◆ ASSIGNED TASK ◆
The listing below is to be given again in full and word for word, without its images.

^^^^^^^^^^^^^^^^

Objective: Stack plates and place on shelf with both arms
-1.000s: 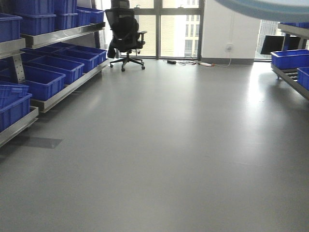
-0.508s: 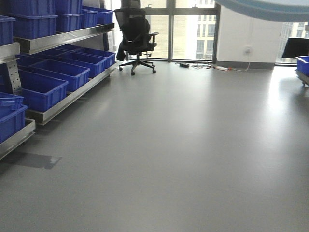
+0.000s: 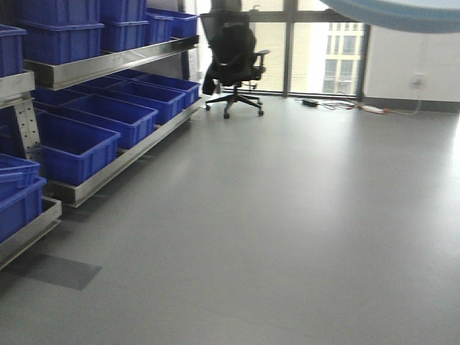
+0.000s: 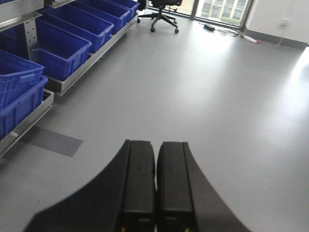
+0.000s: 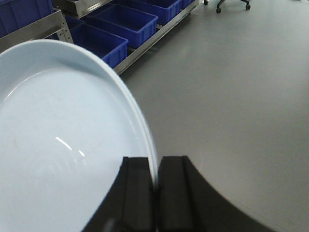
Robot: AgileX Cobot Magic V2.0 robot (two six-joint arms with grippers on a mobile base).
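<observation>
A pale blue glossy plate [image 5: 63, 145] fills the left of the right wrist view, held on edge. My right gripper [image 5: 156, 164] is shut on its rim. Whether a second plate lies against it, I cannot tell. The plate's edge [image 3: 402, 14] shows as an arc at the top right of the front view. My left gripper [image 4: 155, 145] is shut with nothing between its fingers, hanging over bare floor. The steel shelf [image 3: 108, 63] runs along the left wall, with its lower rail [image 4: 96, 55] also in the left wrist view and the right wrist view [image 5: 159, 34].
Blue crates [image 3: 72, 147] fill the shelf tiers on the left. A black office chair [image 3: 233, 61] stands by the far windows, and cables [image 3: 345, 106] lie on the floor there. A darker patch [image 3: 61, 272] marks the grey floor near the shelf.
The front view has swung left: shelf and chair have slid to the right in the picture and the shelf looks nearer. The right-hand rack has left the view. The plate edge stays at the top right.
</observation>
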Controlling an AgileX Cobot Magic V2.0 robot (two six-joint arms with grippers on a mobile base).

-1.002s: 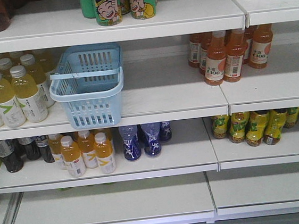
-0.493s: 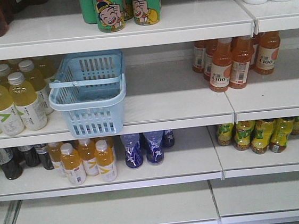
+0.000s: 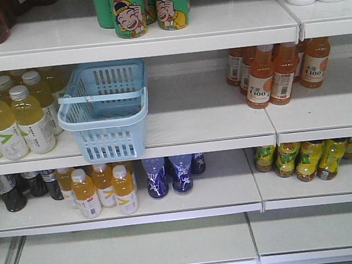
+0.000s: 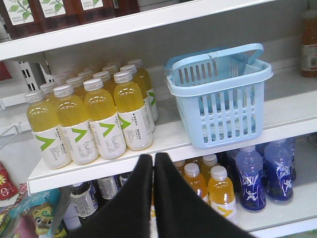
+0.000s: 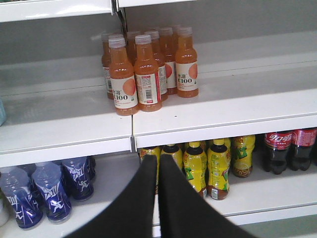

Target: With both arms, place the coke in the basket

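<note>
The pale blue basket (image 4: 218, 106) stood upright on the middle shelf (image 4: 163, 136), ahead of and to the right of the left fingers (image 4: 141, 188). Its slotted front wall reached the shelf's front edge, and its flat strap handle (image 4: 213, 53) lay across the rounded rim. Two coke bottles (image 5: 277, 148), dark with red labels in white script, stood upright side by side on the lower shelf (image 5: 257, 198), ahead of and well to the right of the right fingers (image 5: 143, 193); their caps were hidden behind the shelf above. Both pairs of black tapered fingers were pressed together with only a thin slit between them, well apart from basket and coke.
</note>
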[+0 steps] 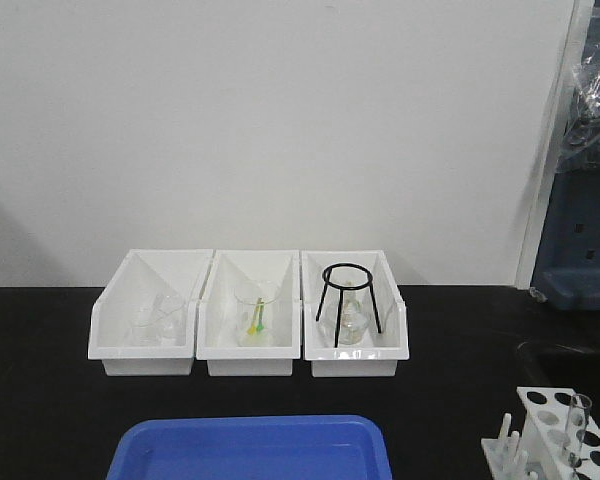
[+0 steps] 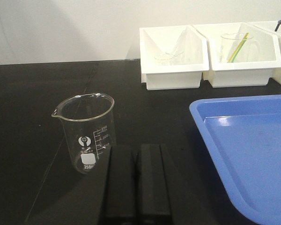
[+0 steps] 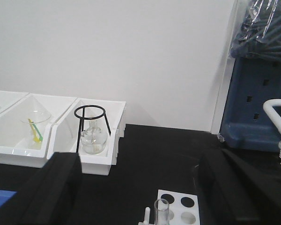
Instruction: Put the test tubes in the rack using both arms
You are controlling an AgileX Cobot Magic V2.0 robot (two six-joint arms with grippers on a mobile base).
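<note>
The white rack [image 1: 533,421] stands at the table's front right corner, with one clear test tube [image 1: 578,425] upright in a hole near its right side. The right wrist view shows the rack [image 3: 177,209] just below my right gripper [image 3: 140,157], with the test tube [image 3: 161,211] at its front left. That gripper is wide open and its black fingers [image 3: 56,183] stand far apart with nothing between them. My left gripper [image 2: 136,147] is shut and empty, low over the black table between a beaker and a blue tray. Neither arm appears in the front view.
Three white bins [image 1: 150,355] line the back, holding small glassware, a beaker with coloured sticks [image 1: 256,315] and a flask under a black ring stand [image 1: 352,305]. A blue tray [image 1: 250,450] lies front centre. A 250 ml beaker [image 2: 86,131] stands left of the left gripper. A blue crate [image 1: 580,250] sits far right.
</note>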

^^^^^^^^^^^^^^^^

◆ SOLUTION TO THIS PROBLEM ◆
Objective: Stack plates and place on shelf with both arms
-1.000s: 
-0.508s: 
+0.000s: 
+0.000s: 
+0.000s: 
Robot: AgileX Cobot Magic V2.0 robot (two six-joint arms with grippers on a mobile base).
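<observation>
A pale blue glossy plate [image 5: 63, 145] fills the left of the right wrist view, held on edge. My right gripper [image 5: 156, 164] is shut on its rim. Whether a second plate lies against it, I cannot tell. The plate's edge [image 3: 402, 14] shows as an arc at the top right of the front view. My left gripper [image 4: 155, 145] is shut with nothing between its fingers, hanging over bare floor. The steel shelf [image 3: 108, 63] runs along the left wall, with its lower rail [image 4: 96, 55] also in the left wrist view and the right wrist view [image 5: 159, 34].
Blue crates [image 3: 72, 147] fill the shelf tiers on the left. A black office chair [image 3: 233, 61] stands by the far windows, and cables [image 3: 345, 106] lie on the floor there. A darker patch [image 3: 61, 272] marks the grey floor near the shelf.
The front view has swung left: shelf and chair have slid to the right in the picture and the shelf looks nearer. The right-hand rack has left the view. The plate edge stays at the top right.
</observation>
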Controlling an AgileX Cobot Magic V2.0 robot (two six-joint arms with grippers on a mobile base).

-1.002s: 
-0.493s: 
+0.000s: 
+0.000s: 
+0.000s: 

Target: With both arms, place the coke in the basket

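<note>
The pale blue basket (image 4: 218, 106) stood upright on the middle shelf (image 4: 163, 136), ahead of and to the right of the left fingers (image 4: 141, 188). Its slotted front wall reached the shelf's front edge, and its flat strap handle (image 4: 213, 53) lay across the rounded rim. Two coke bottles (image 5: 277, 148), dark with red labels in white script, stood upright side by side on the lower shelf (image 5: 257, 198), ahead of and well to the right of the right fingers (image 5: 143, 193); their caps were hidden behind the shelf above. Both pairs of black tapered fingers were pressed together with only a thin slit between them, well apart from basket and coke.
</note>
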[+0 steps] 
[+0 steps] 
[+0 steps] 
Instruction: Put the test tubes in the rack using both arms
You are controlling an AgileX Cobot Magic V2.0 robot (two six-joint arms with grippers on a mobile base).
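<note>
The white rack [image 1: 533,421] stands at the table's front right corner, with one clear test tube [image 1: 578,425] upright in a hole near its right side. The right wrist view shows the rack [image 3: 177,209] just below my right gripper [image 3: 140,157], with the test tube [image 3: 161,211] at its front left. That gripper is wide open and its black fingers [image 3: 56,183] stand far apart with nothing between them. My left gripper [image 2: 136,147] is shut and empty, low over the black table between a beaker and a blue tray. Neither arm appears in the front view.
Three white bins [image 1: 150,355] line the back, holding small glassware, a beaker with coloured sticks [image 1: 256,315] and a flask under a black ring stand [image 1: 352,305]. A blue tray [image 1: 250,450] lies front centre. A 250 ml beaker [image 2: 86,131] stands left of the left gripper. A blue crate [image 1: 580,250] sits far right.
</note>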

Nothing more will be written for this answer.